### [Required action]
Determine how many lines in the material below contain the word "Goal", and give that number without comment.

*** Opening of Data listing ***

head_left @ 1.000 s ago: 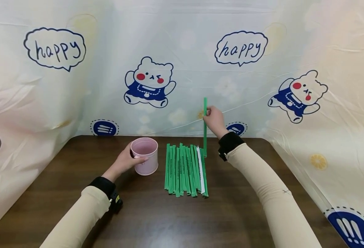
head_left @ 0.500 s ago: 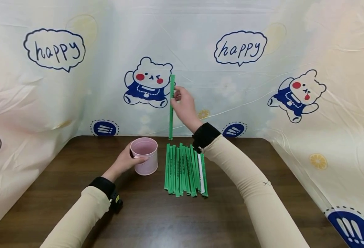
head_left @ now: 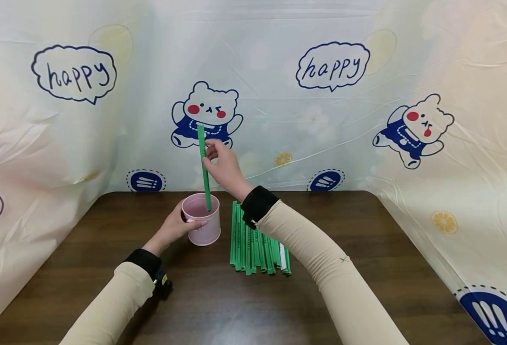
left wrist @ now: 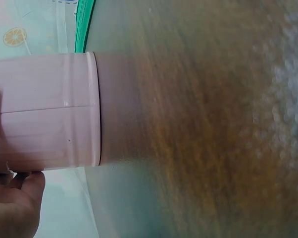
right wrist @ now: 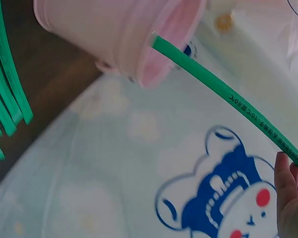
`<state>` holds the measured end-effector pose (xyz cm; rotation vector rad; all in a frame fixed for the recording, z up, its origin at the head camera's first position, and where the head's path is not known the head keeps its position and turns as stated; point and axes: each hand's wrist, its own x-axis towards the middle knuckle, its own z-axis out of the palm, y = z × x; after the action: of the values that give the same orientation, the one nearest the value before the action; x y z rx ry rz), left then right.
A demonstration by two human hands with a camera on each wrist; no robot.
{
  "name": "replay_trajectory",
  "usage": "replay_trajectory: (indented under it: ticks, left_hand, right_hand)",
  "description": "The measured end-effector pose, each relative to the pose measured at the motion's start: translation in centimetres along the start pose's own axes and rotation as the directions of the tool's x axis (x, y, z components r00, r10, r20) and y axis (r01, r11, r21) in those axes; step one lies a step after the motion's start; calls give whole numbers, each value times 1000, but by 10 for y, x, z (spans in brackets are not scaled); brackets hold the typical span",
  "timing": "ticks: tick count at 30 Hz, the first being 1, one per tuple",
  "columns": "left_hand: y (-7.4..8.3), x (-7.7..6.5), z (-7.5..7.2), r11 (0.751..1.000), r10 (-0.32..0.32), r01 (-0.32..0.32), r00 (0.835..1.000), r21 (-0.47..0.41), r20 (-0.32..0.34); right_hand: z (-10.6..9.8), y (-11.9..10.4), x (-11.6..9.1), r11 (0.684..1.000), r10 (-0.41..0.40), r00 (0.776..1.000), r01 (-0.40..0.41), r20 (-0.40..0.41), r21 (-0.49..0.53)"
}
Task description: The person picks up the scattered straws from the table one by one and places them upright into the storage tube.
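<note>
The green stick (head_left: 206, 184) has moved to the top of the pink cup (head_left: 205, 234), so they seem lined up. The right hand (head_left: 225, 166) pinches it; the left hand (head_left: 174, 226) holds the cup.

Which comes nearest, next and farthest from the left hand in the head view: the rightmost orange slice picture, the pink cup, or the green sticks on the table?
1. Pink cup: gripped by the left hand.
2. Green sticks on the table: right of the cup.
3. Rightmost orange slice picture: on the backdrop, far right.
</note>
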<state>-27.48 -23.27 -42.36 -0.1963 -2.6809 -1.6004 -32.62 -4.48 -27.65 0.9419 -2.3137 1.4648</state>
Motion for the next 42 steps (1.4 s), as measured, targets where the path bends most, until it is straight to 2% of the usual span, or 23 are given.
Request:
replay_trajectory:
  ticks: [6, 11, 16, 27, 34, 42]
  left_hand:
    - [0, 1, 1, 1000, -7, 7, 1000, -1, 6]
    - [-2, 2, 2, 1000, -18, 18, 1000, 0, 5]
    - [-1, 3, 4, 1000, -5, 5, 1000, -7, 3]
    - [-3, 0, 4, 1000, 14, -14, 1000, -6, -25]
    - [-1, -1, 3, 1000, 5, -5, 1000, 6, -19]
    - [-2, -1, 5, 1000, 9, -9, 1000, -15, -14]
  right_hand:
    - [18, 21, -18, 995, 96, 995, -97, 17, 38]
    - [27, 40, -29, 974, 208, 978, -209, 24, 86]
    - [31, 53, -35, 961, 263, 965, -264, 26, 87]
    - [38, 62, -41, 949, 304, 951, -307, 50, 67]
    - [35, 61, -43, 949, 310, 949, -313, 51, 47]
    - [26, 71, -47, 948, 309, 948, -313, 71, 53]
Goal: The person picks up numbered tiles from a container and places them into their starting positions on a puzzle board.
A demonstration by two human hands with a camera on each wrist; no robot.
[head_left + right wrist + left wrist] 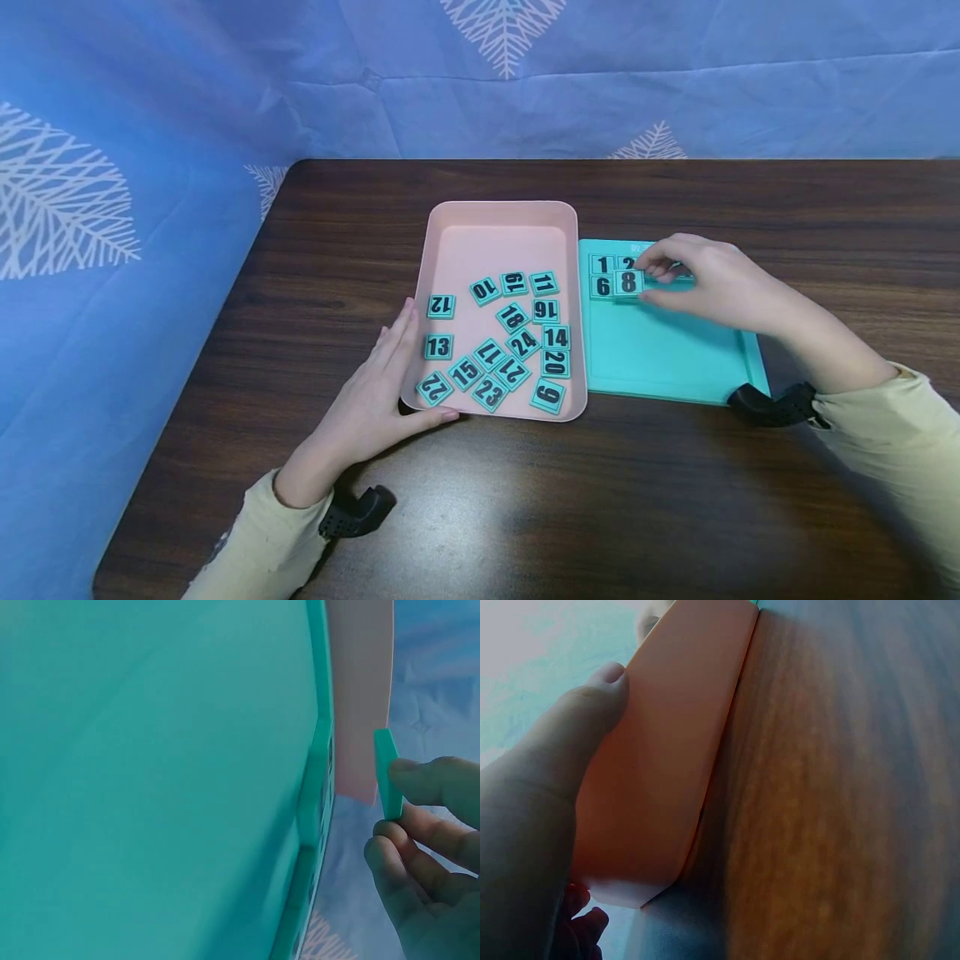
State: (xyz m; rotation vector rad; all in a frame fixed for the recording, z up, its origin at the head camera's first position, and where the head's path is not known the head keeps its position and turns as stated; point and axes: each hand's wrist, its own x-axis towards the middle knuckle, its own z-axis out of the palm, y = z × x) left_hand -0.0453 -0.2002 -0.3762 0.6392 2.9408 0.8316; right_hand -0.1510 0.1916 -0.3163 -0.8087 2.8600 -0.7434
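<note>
My right hand [708,279] pinches a teal number tile marked 8 [628,282] between thumb and fingers. In the right wrist view the tile [386,772] is edge-on, raised over the teal board [667,358]. Tile 1 [602,264] and tile 6 [602,287] sit at the board's upper left, and tile 2 [625,263] is partly hidden by the fingers. My left hand [375,400] spans the near left corner of the pink tray [502,214], its fingers straight along the side. In the left wrist view its thumb [604,694] lies on the tray's rim.
Several loose number tiles, among them 13 [438,347] and 9 [547,396], lie at various angles in the tray. The tray stands directly left of the board on a dark wooden table [525,508]. A blue patterned cloth [337,108] hangs behind it.
</note>
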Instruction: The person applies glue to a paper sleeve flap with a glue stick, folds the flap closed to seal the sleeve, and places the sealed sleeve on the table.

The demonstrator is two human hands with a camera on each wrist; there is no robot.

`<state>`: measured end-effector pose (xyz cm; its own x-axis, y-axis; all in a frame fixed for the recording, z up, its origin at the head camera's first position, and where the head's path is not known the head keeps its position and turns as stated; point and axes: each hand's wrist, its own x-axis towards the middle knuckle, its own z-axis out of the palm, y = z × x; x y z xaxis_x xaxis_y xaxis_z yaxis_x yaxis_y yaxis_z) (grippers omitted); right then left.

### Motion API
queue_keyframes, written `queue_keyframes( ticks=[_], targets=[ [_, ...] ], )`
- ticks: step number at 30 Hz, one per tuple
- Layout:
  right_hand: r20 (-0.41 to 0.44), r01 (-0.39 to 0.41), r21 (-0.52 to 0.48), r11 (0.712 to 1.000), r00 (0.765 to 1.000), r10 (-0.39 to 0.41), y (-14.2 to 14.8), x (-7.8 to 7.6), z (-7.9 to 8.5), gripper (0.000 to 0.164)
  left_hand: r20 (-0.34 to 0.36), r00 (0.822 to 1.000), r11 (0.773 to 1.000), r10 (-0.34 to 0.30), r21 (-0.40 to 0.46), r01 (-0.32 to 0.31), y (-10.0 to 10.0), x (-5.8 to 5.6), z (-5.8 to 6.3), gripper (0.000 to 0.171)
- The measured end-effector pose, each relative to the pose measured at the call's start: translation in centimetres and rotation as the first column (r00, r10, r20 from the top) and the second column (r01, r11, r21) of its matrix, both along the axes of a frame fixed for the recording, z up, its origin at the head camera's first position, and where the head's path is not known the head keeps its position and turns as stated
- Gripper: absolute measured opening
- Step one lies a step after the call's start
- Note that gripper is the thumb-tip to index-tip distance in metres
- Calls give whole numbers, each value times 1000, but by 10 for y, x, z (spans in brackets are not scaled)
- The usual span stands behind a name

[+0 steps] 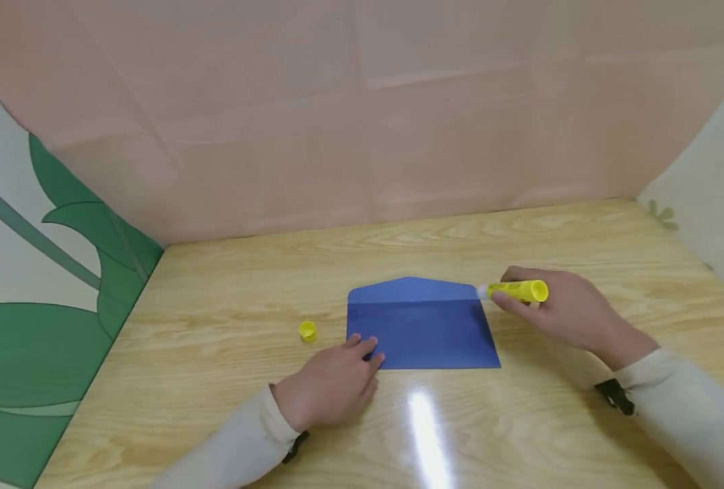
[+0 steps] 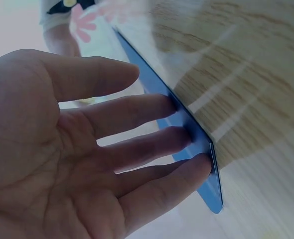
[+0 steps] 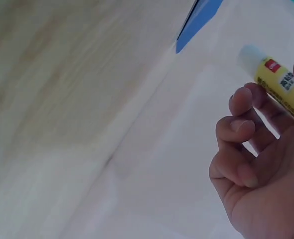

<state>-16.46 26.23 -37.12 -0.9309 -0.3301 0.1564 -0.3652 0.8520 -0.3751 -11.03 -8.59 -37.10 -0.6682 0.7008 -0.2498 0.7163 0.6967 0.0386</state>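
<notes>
A blue envelope [image 1: 423, 333] lies on the wooden table, its flap [image 1: 407, 290] unfolded toward the back. My left hand [image 1: 340, 380] rests its fingertips on the envelope's near left corner; in the left wrist view the fingers [image 2: 142, 149] are fairly straight against the blue paper. My right hand [image 1: 572, 312] grips a yellow glue stick [image 1: 515, 291], uncapped, with its whitish tip at the right end of the flap's fold. Seen from the right wrist, the glue stick [image 3: 281, 84] is held between thumb and fingers. Left of the envelope sits the yellow cap [image 1: 308, 331].
The wooden table [image 1: 215, 285] runs back to a pinkish cloth backdrop [image 1: 337, 136]. At the left stands a panel with green leaf shapes [image 1: 117, 258], and a pale panel [image 1: 716, 170] borders the right side. A bright light reflection falls on the near tabletop.
</notes>
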Motion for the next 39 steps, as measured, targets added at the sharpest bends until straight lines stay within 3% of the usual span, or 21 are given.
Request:
queue_keyframes(
  ticks=[6,9,11,14,18,24,29,32,35,39],
  targets=[
    [-44,-61,-66,996,997,58,-8,15,-2,23,16,1000,1000,20,-17,-19,0,1,-1,43],
    [-93,-143,-123,982,987,132,-9,19,-5,22,16,1000,1000,13,-15,-13,-1,0,-2,44],
    [-133,-225,-136,965,969,207,-10,21,-8,27,15,1000,1000,15,-14,-15,-2,-1,-3,44],
    [-188,-366,-128,922,922,340,-15,24,-11,37,-4,1000,1000,24,-12,-25,-2,-1,-4,45],
    [-250,-464,-96,881,868,430,-23,31,-11,48,-26,999,999,20,-25,-21,-2,-3,-6,47],
    [-326,-471,86,878,819,472,-32,40,-14,50,20,1000,1000,-3,-13,3,-8,-8,-5,49],
    [-337,-492,114,863,798,500,-34,44,-15,42,31,999,989,23,146,-27,-12,-16,2,49],
    [-349,-519,93,850,782,516,-35,46,-16,39,-61,996,974,63,220,-48,-14,-24,6,48],
    [-337,-541,77,837,776,533,-36,49,-17,38,-125,982,966,142,235,-109,-14,-33,6,52],
    [-313,-552,58,832,781,540,-38,51,-18,36,-76,965,952,250,202,-231,-12,-48,1,78]
  ],
)
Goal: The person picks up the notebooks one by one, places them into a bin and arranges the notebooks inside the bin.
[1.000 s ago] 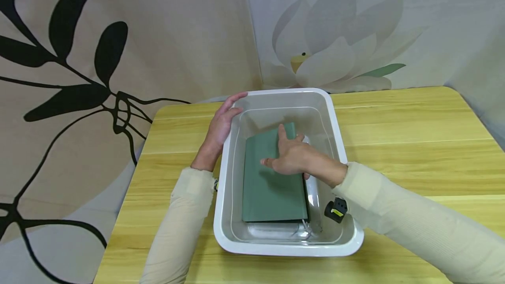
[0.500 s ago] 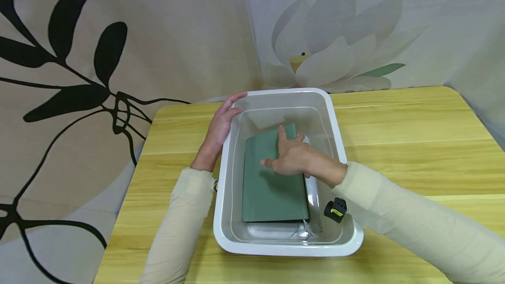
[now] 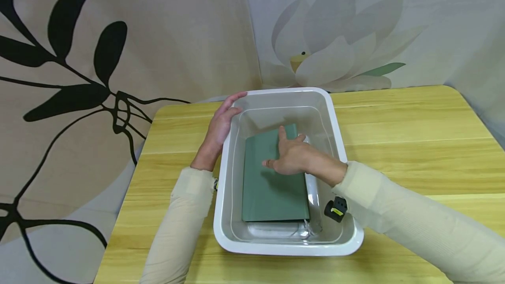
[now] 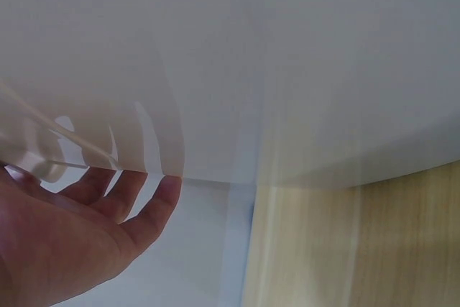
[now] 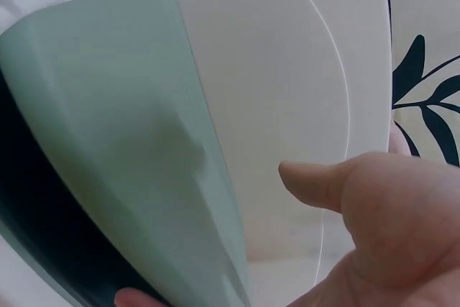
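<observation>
A white rectangular basin (image 3: 288,249) stands on the table, seen whole in the head view. My left hand (image 3: 218,130) grips its far left rim, thumb on top; the left wrist view shows the other fingers (image 4: 154,213) curled under the edge. Inside the basin lies a green book (image 3: 272,196), its dark side showing between the covers in the right wrist view. Over its upper half my right hand (image 3: 292,157) is spread, index finger pointing away and thumb stretched left. One fingertip touches the book's dark side. A clear plastic thing (image 3: 312,192) shows under and beside the book, mostly hidden.
The wooden table (image 3: 418,143) extends to both sides of the basin. Behind it hangs a pale backdrop (image 3: 189,34) printed with dark leaves and a flower. A small black device (image 3: 335,209) is strapped at the right wrist.
The green book's far end and the right hand have shifted very slightly to the right. The left hand and the basin stay where they were.
</observation>
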Demonstrator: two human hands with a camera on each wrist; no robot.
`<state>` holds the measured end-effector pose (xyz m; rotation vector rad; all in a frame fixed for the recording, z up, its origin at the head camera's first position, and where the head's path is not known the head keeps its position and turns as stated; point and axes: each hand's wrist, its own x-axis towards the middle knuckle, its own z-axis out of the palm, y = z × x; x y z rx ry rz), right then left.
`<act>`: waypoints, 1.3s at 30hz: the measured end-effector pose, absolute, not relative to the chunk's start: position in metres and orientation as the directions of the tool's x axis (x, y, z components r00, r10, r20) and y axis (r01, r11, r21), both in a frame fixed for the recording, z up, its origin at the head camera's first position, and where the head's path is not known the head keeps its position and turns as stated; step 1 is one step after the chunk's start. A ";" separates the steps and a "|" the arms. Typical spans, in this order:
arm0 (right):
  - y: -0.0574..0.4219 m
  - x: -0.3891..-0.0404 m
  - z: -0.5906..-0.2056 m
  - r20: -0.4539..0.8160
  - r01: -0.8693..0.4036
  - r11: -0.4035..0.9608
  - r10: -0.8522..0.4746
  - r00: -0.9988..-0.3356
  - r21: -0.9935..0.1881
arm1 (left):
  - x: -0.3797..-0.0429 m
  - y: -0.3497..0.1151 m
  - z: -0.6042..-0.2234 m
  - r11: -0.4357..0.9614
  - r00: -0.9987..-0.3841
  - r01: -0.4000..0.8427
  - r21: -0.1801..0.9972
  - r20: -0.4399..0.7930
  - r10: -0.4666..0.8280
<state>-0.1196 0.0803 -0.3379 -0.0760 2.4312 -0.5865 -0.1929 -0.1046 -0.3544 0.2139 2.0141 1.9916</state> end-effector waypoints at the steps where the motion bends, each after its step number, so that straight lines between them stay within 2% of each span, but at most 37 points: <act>1: 0.080 -0.120 -0.338 -0.564 0.079 0.901 -0.197 -0.802 -0.427 | -0.195 -0.105 -0.357 0.027 -0.945 -0.103 0.994 -0.106 0.311; 11: 0.081 -0.120 -0.339 -0.571 0.064 0.907 -0.205 -0.795 -0.416 | -0.203 -0.106 -0.371 0.012 -0.953 -0.092 0.996 -0.091 0.289; 29: 0.081 -0.118 -0.338 -0.574 0.059 0.905 -0.216 -0.790 -0.421 | -0.203 -0.106 -0.371 -0.010 -0.951 -0.084 0.996 -0.078 0.301; 39: 0.082 -0.116 -0.337 -0.536 0.024 0.883 -0.263 -0.802 -0.469 | -0.197 -0.104 -0.362 -0.034 -0.945 -0.101 0.994 -0.086 0.317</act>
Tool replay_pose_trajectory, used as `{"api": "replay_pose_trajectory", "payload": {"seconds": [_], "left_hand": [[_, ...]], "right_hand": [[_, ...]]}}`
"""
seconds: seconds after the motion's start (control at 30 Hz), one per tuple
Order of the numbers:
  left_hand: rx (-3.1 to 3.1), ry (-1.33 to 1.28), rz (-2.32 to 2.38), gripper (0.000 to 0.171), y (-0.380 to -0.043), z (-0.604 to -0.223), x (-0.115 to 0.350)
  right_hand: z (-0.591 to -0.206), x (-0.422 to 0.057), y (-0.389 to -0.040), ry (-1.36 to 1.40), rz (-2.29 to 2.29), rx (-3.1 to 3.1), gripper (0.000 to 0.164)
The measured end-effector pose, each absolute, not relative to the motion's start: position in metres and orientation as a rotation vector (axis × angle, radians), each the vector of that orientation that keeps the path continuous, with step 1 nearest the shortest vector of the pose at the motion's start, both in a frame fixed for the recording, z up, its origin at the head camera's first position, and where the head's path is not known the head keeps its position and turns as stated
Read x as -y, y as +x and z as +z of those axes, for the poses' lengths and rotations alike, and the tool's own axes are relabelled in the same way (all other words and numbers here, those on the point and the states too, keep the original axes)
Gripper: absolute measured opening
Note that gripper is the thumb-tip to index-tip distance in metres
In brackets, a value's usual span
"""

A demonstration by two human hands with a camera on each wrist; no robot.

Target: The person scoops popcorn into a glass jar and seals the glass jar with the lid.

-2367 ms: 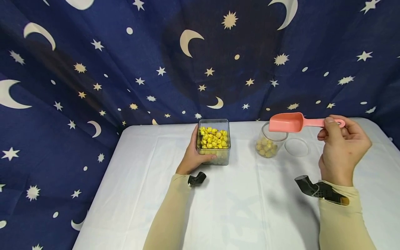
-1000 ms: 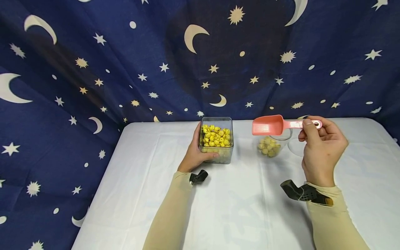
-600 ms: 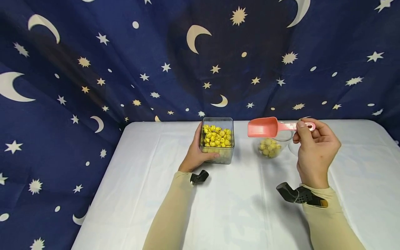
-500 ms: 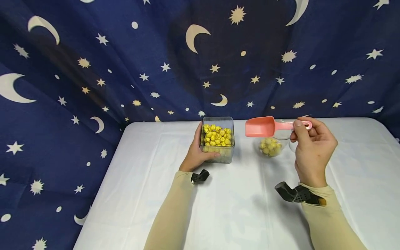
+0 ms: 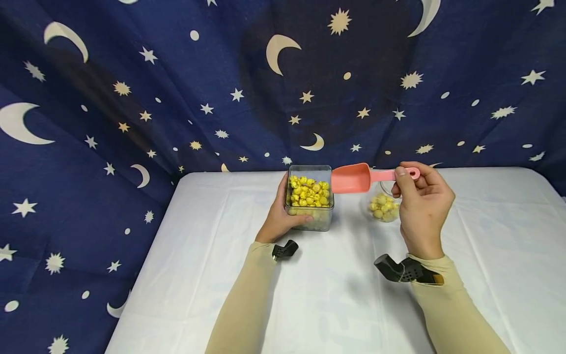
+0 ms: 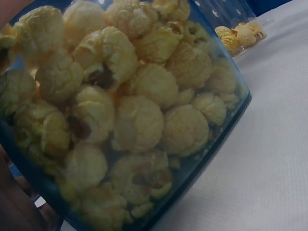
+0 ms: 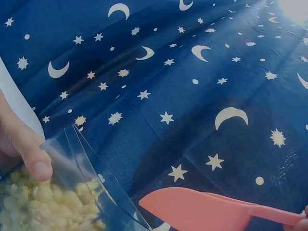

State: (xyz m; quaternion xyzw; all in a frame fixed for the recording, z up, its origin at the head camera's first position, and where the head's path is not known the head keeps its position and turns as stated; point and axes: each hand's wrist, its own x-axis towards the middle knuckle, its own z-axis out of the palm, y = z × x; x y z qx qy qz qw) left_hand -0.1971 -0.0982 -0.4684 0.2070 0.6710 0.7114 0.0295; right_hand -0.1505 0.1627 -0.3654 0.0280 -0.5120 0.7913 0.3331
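At lower centre, there is room to pass over the white cloth-covered table [image 5: 329, 305] between the beige sleeves [image 5: 242, 300]. At centre, the bare left hand [image 5: 279, 217] bars the left of the square transparent container [image 5: 321, 224]; the pink plastic scoop [image 5: 352, 179] and bare right hand [image 5: 423, 211] obstruct its right and partly cover the round clear jar [image 5: 382, 211]. Dark blue star-and-moon fabric [image 5: 252, 130] closes the upper frame.

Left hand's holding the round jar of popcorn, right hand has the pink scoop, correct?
Not the round jar: the head view shows the left hand holding the square tub of popcorn. The right hand does have the pink scoop.
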Motion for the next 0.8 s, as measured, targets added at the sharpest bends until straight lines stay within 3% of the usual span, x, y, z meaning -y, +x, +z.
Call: {"api": "replay_pose_trajectory", "payload": {"seconds": [0.37, 0.8], "left_hand": [[-2.091, 0.643, 2.181, 0.125, -0.197, -0.470, 0.099], [-2.065, 0.639, 2.197, 0.125, -0.197, -0.469, 0.098]], "right_hand": [[-0.366, -0.147, -0.159, 0.121, 2.032, 1.450, 0.019], [-0.366, -0.129, -0.169, 0.147, 1.659, 1.772, 0.018]]}}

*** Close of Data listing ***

### [Task answer]
2